Starting A New Life On My Own

Sometimes I feel utterly exhausted at the thought of telling my story again or talking through the same things over and over ☕️ But doing so is a way to organise your feelings, thoughts and the whole situation in order for your heart and mind to move on I'm eternally grateful for all my friends who patiently sit there and work things through again and again with me. Today with @rosijaypierce_ was just what I needed #lbloggers #heartbreak #healing

Sometimes I feel utterly exhausted at the thought of telling my story again or talking through the same things over and over ☕️ But doing so is a way to organise your feelings, thoughts and the whole situation in order for your heart and mind to move on I'm eternally grateful for all my friends who patiently sit there and work things through again and again with me. Today with @rosijaypierce_ was just what I needed #lbloggers #heartbreak #healing

This isn’t a blog post I ever thought I would have to write, nor a video I thought would be filmed. After three years I am heartbroken to say that Joe and I have split up.

I am sat here in beautiful Cyprus with Lauren nearing the end of a week designed to help me get away from everything and I have been staring at this cursor blinking at me on a blank screen for so long. I don’t feel I can type or say these words anymore – there have been so many coffee conversations, so many typed letters over whatsapp, facebook and text that it’s worn me down to the point where I’m too exhausted to tell my story again. So I’ll give you the bare bones and you can watch below or head over to Instagram if you feel you need to know more.

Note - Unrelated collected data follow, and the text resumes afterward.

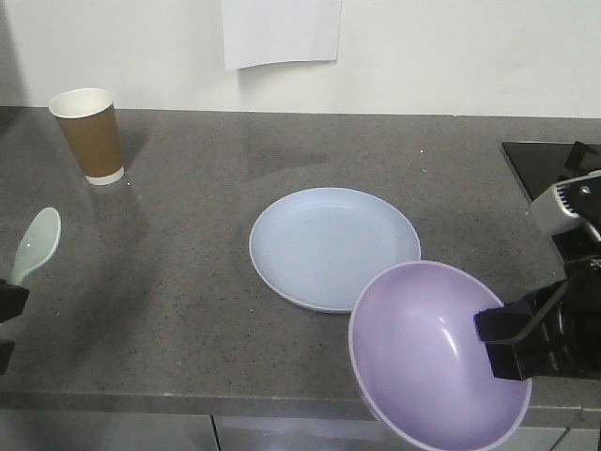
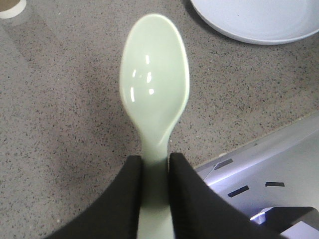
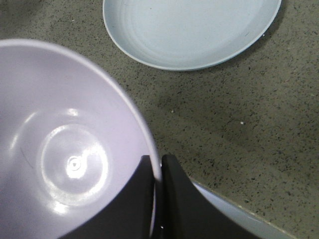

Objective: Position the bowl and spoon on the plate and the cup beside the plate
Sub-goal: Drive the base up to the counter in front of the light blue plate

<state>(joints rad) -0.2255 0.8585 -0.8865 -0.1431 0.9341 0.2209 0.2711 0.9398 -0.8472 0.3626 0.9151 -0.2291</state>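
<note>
At the front edge of the counter point(image 1: 188, 282), a purple bowl point(image 1: 427, 357) is held tilted, its rim pinched in the right gripper point(image 3: 158, 169). A green spoon point(image 2: 154, 84) is clamped by its handle in the left gripper point(image 2: 154, 164) at the left. Behind, a blue plate point(image 1: 333, 246) is seen mid-counter, and a paper cup point(image 1: 89, 133) is stood upright far left, well apart.

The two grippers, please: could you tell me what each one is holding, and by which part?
The left gripper holds the spoon by its handle; the right gripper pinches the bowl at its rim.
</note>
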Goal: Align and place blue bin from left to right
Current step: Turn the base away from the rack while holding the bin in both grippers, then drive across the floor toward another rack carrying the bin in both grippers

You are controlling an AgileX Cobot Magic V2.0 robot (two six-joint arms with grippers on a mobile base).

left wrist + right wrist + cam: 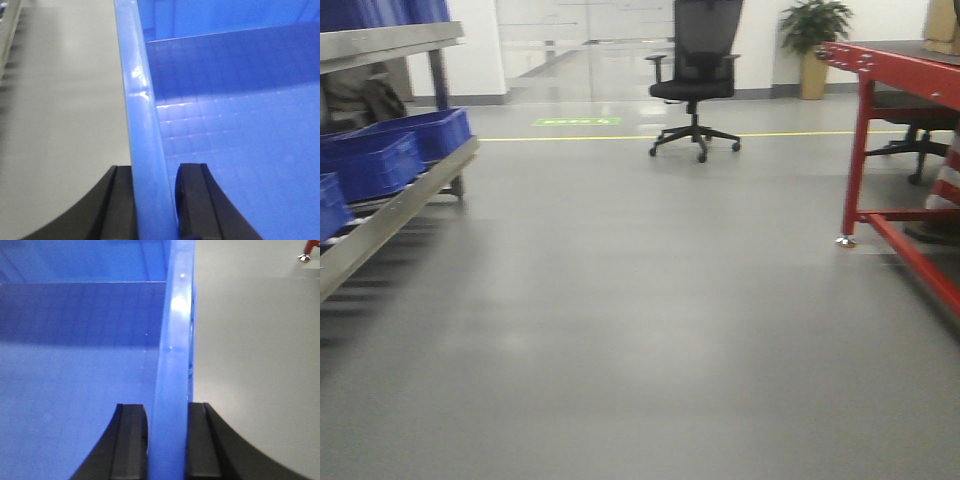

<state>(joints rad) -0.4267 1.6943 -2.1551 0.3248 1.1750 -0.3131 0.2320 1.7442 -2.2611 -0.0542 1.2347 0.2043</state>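
Left gripper (153, 200), right gripper (167, 440): each clamped on opposite rims of bin (235, 125), held above floor (60, 100). Risk: uneven arm motion twists the thin rims and bin slips.

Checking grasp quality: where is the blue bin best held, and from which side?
By the thin upright side walls of the blue bin: left gripper on its left wall, right gripper on its right, one finger inside, one outside.

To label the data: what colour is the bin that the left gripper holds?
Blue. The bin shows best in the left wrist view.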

Joe has been unfaithful for the duration of our relationship and had everybody fooled. The man I loved and said yes to marry simply does not exist. It’s something I still can’t quite come to terms with and a fact that has left me utterly broken.

My entire world has collapsed around me – my house, my partner, my town, my routines, my life – and I’m left emotionally and mentally battered and bruised with my head and heart still spinning. How can a person lead a secret double life and I not notice a thing? How is it possible to trust or love again after such deception and heartbreak?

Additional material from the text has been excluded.